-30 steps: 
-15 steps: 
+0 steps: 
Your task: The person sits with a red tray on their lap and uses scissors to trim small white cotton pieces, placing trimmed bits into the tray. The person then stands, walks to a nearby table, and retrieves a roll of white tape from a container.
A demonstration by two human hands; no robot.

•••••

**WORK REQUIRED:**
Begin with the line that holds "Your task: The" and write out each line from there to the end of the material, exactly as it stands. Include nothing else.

**RESULT OF THIS TASK:**
Your task: The person sits with a red tray on their lap and uses scissors to trim small white cotton pieces, placing trimmed bits into the tray. The person then stands, walks to a nearby table, and retrieves a roll of white tape from a container.
A demonstration by two human hands; no robot.

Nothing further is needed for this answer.